On Mon, 12 Jun 2006, James Propp wrote:
For the second question, let's assume (for definiteness) that one child in a thousand is named Bartholomew. So, of the two million families with one boy and one girl, there are 2000 families with a boy named Bartholomew, and of the one million families with two boys, there are 1000 two-boy families in which the older boy is named Bartholomew and 1000 two-boy famlies in which the younger boy is named Bartholomew. (There may also be 1 family in which both boys are named Bartholomew --- cf. the Dr. Seuss poem "Too Many Daves" --- but they are too few to skew the demographics by much.) That makes 2000 two-boy families in which at least one of the children is a boy named Bartholomew. So the answer to the second question is 2000 divided by 2000+2000, or 1/2.
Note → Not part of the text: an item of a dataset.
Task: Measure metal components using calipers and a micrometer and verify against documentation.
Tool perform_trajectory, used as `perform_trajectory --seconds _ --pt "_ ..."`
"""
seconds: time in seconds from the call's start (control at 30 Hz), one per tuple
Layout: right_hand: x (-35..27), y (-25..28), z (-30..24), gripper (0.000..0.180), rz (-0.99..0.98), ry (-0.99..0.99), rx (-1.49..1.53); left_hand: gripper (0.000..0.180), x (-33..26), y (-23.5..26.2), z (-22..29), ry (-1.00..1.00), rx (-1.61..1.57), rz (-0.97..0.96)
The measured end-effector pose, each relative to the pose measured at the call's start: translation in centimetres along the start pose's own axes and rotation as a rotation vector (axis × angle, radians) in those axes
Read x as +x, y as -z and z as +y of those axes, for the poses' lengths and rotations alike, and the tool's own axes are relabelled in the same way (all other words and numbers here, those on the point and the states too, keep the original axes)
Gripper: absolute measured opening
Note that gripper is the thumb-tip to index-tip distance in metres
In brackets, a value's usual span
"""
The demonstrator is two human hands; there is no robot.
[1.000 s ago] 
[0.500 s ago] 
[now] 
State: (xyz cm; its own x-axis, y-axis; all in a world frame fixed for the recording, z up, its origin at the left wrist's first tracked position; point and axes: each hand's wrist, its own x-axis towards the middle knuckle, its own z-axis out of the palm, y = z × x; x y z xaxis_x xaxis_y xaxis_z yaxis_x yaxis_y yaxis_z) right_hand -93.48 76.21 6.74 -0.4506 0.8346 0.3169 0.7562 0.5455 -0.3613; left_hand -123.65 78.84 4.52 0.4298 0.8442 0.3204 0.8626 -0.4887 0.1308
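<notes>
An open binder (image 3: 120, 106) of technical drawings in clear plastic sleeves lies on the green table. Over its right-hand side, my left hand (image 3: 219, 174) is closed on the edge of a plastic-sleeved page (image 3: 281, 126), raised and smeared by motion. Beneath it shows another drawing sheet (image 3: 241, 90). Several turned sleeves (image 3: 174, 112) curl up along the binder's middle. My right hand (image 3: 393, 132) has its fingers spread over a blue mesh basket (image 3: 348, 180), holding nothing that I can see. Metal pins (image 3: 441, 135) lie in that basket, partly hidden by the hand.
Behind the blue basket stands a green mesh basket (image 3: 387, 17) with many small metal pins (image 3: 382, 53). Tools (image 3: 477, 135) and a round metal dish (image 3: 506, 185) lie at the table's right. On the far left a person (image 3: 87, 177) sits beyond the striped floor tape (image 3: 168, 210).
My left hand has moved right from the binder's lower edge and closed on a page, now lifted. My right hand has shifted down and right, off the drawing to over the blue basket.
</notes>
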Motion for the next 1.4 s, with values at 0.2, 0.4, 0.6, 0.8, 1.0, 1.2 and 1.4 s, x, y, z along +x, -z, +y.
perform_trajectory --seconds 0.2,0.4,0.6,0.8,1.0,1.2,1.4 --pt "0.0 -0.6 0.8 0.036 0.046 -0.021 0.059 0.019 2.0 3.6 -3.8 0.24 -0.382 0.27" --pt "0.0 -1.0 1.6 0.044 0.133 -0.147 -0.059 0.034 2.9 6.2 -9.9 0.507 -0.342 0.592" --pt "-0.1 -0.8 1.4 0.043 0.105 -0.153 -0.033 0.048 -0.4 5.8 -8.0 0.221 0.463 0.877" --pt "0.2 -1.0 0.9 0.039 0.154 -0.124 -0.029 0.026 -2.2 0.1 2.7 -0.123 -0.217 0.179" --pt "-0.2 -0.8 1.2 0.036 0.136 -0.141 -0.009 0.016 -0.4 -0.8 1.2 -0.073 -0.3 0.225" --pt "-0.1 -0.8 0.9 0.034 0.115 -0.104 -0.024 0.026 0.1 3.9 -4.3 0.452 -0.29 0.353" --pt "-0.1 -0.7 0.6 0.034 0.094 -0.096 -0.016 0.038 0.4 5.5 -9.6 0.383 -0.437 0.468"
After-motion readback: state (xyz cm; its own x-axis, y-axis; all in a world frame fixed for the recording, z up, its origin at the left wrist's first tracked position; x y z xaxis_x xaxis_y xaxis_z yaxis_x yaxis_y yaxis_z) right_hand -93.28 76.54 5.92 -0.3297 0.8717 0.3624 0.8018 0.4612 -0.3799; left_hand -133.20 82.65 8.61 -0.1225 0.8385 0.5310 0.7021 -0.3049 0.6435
Interesting! You've convinced me, if we stipulate that each boy has a uniform probability of being named Bart (so that two-boy families have twice the chance of having a Bart). If we instead assumed that each family had a uniform pribability of naming a child Bart, I think my original claim would be correct, that it would be no different from the original problem of simply knowing that at least one child was a boy. Or, I suppose my assumption in my earlier message also works, but is even less, er, probable: if you made me dictator-for-life, and I decreed that every firstborn child be named Bartholomew, then knowing that there was a Bart wouldn't change anything. Heh, I was going to make a silly comment about "but what are the probabilities if the boy's name is *Steve*?", but then I realized that we could make it into one of Joshua's real-world kinds of problems by asking about boys named Mohammed. -J Trab pu kcip. Trab pu kcip!